§ **Work to be completed**
Among the entries below, find the line with "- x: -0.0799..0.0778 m", then quote it and each following line up to and including the line with "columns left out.", and nothing else.

§ **Data provided**
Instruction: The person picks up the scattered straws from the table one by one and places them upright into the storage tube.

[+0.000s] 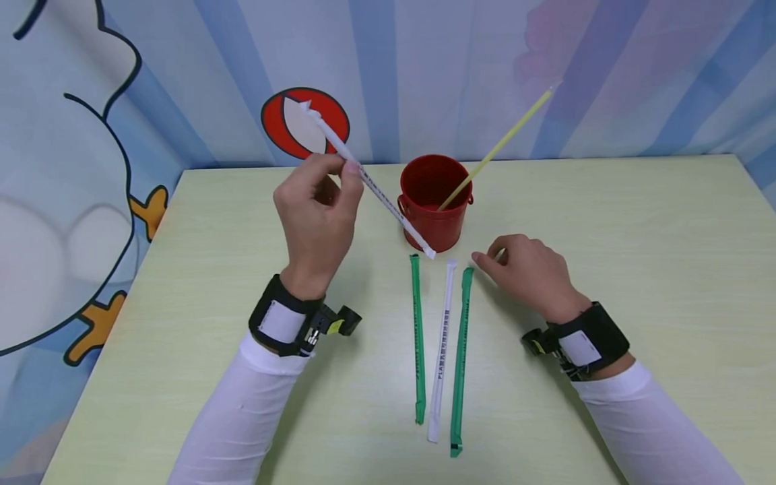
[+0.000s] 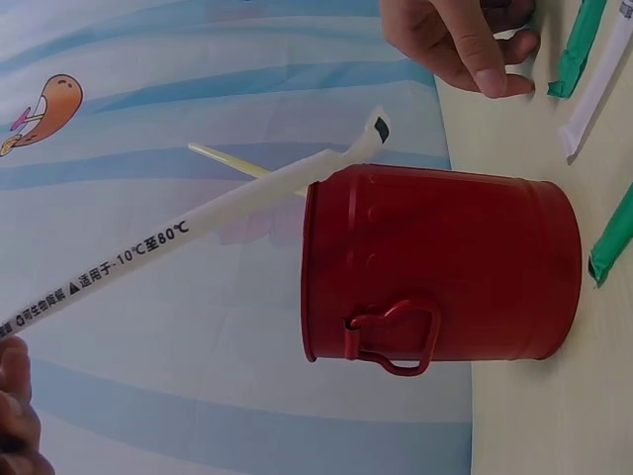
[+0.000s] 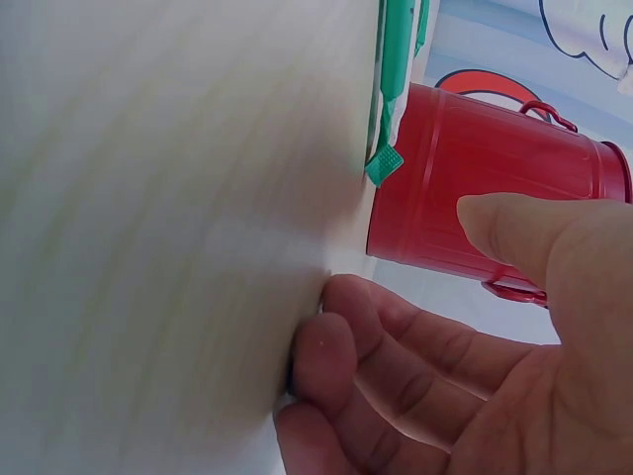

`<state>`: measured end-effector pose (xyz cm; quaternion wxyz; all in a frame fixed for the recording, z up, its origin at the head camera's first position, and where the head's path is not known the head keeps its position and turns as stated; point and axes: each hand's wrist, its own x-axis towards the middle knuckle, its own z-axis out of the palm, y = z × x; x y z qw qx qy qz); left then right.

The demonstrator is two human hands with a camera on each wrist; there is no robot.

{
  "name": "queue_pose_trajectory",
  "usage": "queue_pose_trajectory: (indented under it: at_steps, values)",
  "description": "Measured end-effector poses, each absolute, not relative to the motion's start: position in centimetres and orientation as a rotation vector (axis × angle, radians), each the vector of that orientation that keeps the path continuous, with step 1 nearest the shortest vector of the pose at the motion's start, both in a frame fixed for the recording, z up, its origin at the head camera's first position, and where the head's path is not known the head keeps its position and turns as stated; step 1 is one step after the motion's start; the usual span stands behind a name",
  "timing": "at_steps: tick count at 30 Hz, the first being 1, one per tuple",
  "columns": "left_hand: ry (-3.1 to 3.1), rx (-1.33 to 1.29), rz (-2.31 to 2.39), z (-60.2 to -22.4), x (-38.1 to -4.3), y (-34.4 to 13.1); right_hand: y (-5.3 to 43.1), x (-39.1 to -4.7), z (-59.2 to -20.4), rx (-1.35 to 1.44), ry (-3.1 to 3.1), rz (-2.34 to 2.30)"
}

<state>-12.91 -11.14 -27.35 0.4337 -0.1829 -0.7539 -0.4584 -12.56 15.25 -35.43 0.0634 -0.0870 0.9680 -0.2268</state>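
Observation:
My left hand (image 1: 318,219) pinches a white paper-wrapped straw (image 1: 388,201) between thumb and fingers. The straw slants in the air, its lower end in front of a small red bucket (image 1: 432,225). Printed characters run along its wrapper (image 2: 148,244) in the left wrist view. A thin yellow straw (image 1: 504,140) leans inside the bucket, its top pointing up to the right. My right hand (image 1: 536,277) rests low at the table, fingers loosely bent and holding nothing. Close to its thumb is the upper end of a green wrapped straw (image 1: 461,364).
Another green wrapped straw (image 1: 418,337) and a white wrapped straw (image 1: 442,350) lie lengthwise on the pale wooden table (image 1: 667,269), in front of the bucket. A patterned blue curtain (image 1: 424,67) hangs behind the table and along its left side.

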Motion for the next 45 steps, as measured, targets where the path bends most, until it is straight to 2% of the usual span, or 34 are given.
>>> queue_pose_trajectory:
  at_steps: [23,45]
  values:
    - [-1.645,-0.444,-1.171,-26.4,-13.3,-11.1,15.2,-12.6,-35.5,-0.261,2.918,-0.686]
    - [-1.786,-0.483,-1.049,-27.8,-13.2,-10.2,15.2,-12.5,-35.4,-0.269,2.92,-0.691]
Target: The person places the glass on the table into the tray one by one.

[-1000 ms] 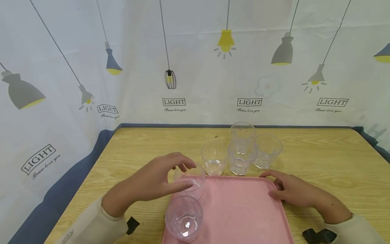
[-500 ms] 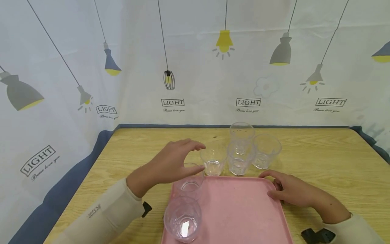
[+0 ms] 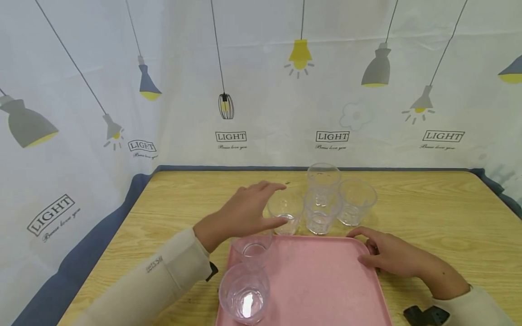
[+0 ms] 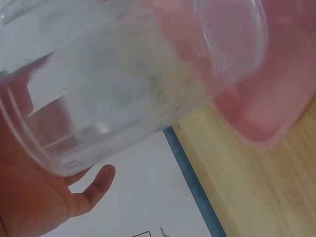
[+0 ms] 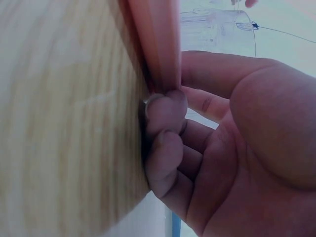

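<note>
In the head view my left hand (image 3: 246, 210) is raised, thumb and fingers spread apart, at the left side of a clear plastic cup (image 3: 291, 206) standing behind the pink tray (image 3: 322, 280). Whether it touches that cup cannot be told. Two clear cups stand on the tray's left side: a front cup (image 3: 244, 294) and a rear cup (image 3: 253, 249) partly covered by my left wrist. A large clear cup (image 4: 113, 84) fills much of the left wrist view. My right hand (image 3: 391, 253) grips the tray's far right corner, fingers curled at its edge (image 5: 165, 44).
Right of the nearest rear cup, three more clear cups stand close together: a near one (image 3: 322, 210), a back one (image 3: 324, 174) and a right one (image 3: 356, 201). The wooden table (image 3: 432, 199) ends at a white curtain (image 3: 277, 108) printed with lamps.
My left hand has moved away from the rear cup on the tray, rightward and farther back, to the cup behind the tray. My right hand keeps its hold on the tray.
</note>
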Action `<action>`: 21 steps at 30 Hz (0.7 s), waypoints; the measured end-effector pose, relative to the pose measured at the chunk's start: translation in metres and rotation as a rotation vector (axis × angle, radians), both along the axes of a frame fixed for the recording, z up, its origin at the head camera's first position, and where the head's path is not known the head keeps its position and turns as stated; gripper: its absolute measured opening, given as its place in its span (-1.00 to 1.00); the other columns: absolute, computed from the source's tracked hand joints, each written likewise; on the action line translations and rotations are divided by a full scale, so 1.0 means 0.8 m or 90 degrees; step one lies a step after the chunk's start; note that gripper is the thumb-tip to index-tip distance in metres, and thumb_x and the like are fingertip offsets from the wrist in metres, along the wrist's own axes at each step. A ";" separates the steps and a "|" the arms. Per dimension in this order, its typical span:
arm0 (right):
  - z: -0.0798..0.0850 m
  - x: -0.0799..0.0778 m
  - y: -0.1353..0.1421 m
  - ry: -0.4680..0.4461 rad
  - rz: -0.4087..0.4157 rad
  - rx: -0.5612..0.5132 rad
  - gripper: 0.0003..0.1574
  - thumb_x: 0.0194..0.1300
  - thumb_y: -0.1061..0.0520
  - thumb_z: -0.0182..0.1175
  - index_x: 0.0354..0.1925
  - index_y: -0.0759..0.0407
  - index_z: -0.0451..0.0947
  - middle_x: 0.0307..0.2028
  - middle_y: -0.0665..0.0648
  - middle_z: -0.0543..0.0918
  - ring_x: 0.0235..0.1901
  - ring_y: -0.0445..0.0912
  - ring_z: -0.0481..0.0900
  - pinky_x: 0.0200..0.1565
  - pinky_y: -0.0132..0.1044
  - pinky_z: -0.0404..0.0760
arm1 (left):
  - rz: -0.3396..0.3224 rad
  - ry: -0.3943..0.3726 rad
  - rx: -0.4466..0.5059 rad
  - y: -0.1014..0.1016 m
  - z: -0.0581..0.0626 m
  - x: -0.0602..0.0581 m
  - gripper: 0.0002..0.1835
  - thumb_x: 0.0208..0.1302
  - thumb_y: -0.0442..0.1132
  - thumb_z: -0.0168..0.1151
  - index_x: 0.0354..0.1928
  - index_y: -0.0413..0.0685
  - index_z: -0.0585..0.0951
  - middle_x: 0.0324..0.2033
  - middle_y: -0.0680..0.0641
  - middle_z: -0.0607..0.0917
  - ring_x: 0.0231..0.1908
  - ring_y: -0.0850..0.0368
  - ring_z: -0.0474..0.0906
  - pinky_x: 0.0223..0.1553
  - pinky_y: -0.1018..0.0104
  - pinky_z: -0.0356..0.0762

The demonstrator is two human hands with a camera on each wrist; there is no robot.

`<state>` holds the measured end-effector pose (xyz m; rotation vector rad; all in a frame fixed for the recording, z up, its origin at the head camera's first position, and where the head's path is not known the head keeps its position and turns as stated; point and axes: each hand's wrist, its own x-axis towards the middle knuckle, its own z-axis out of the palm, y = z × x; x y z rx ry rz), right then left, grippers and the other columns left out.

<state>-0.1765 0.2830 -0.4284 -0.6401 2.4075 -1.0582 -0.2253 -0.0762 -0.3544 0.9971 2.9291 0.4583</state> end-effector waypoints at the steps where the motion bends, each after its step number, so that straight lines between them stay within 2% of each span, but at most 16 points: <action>1: -0.001 0.000 0.000 0.001 0.001 -0.001 -0.40 0.39 0.10 0.24 0.32 0.12 0.32 -0.51 -0.02 0.42 -0.59 -0.27 0.38 -0.49 -0.34 0.45 | 0.002 -0.003 -0.003 0.002 -0.001 -0.001 -0.17 0.25 0.33 0.23 0.49 0.20 0.26 0.37 -0.01 0.44 0.34 -0.01 0.42 0.27 -0.15 0.35; 14: -0.002 -0.001 0.001 0.025 0.004 0.012 -0.40 0.38 0.07 0.26 0.31 0.10 0.33 -0.52 -0.04 0.42 -0.59 -0.29 0.37 -0.50 -0.35 0.44 | 0.025 -0.011 -0.010 0.015 -0.011 -0.003 -0.03 0.22 0.38 0.22 0.56 0.21 0.11 0.42 -0.06 0.38 0.37 -0.05 0.38 0.29 -0.20 0.32; 21: -0.003 -0.001 0.000 0.020 0.004 0.010 -0.39 0.39 0.07 0.25 0.32 0.10 0.32 -0.52 -0.05 0.41 -0.59 -0.28 0.36 -0.49 -0.34 0.43 | 0.043 -0.042 -0.027 0.019 -0.015 -0.003 0.00 0.22 0.38 0.21 0.58 0.22 0.05 0.44 -0.08 0.35 0.37 -0.07 0.37 0.30 -0.19 0.31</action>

§ **Output below**
  - x: -0.0799..0.0778 m
  - y: -0.1353..0.1421 m
  - ry: -0.4680..0.4461 rad
  - rz: -0.4087..0.4157 rad
  - rx: -0.5612..0.5132 rad
  - gripper: 0.0003..0.1574
  - thumb_x: 0.0194..0.1300
  - thumb_y: -0.1061..0.0520
  - thumb_z: -0.0182..0.1175
  - index_x: 0.0354..0.1925
  - index_y: -0.0759..0.0407
  - index_z: -0.0451..0.0947
  - middle_x: 0.0307..0.2028
  - middle_y: -0.0665..0.0648
  - middle_z: -0.0543..0.0918
  - ring_x: 0.0235..0.1901
  - ring_y: -0.0445..0.0912
  - ring_z: -0.0481..0.0900
  - pinky_x: 0.0200..0.1565
  - pinky_y: -0.0132..0.1044
  - pinky_z: -0.0404..0.0760
arm1 (left):
  - rz: -0.3396..0.3224 rad
  - ry: -0.3943..0.3726 rad
  - rx: -0.4466..0.5059 rad
  - y: -0.1014..0.1016 m
  - z: -0.0581..0.0626 m
  - x: -0.0602..0.0581 m
  - gripper: 0.0002..0.1835
  - thumb_x: 0.0208..0.1302
  - thumb_y: -0.0442..0.1132
  - thumb_z: -0.0168..0.1151
  - index_x: 0.0354..0.1928
  - index_y: -0.0413..0.0685
  - index_z: -0.0585..0.0951
  - middle_x: 0.0324..0.2033
  - middle_y: -0.0680..0.0641
  - middle_z: -0.0607..0.0917
  - ring_x: 0.0231..0.1908
  - ring_y: -0.0850..0.0368
  - ring_z: -0.0474..0.0906
  - pinky_x: 0.0223..0.1553
  - pinky_y: -0.1018..0.0104
  - pinky_z: -0.0356..0.0762

The demonstrator is two human hands with a camera on each wrist; there is no robot.

`<state>` holds the measured end-effector pose (xyz m; rotation vector rad; all in a frame fixed for the recording, z up, its origin at the head camera's first position, and where the head's path is not known the head keeps its position and turns as stated; point and axes: each hand's wrist, its own x-axis towards the middle knuckle, its own z-axis out of the palm, y = z × x; x y z rx ry rz), right then left, grippers and the other columns left out.

There is nothing more to add to this answer.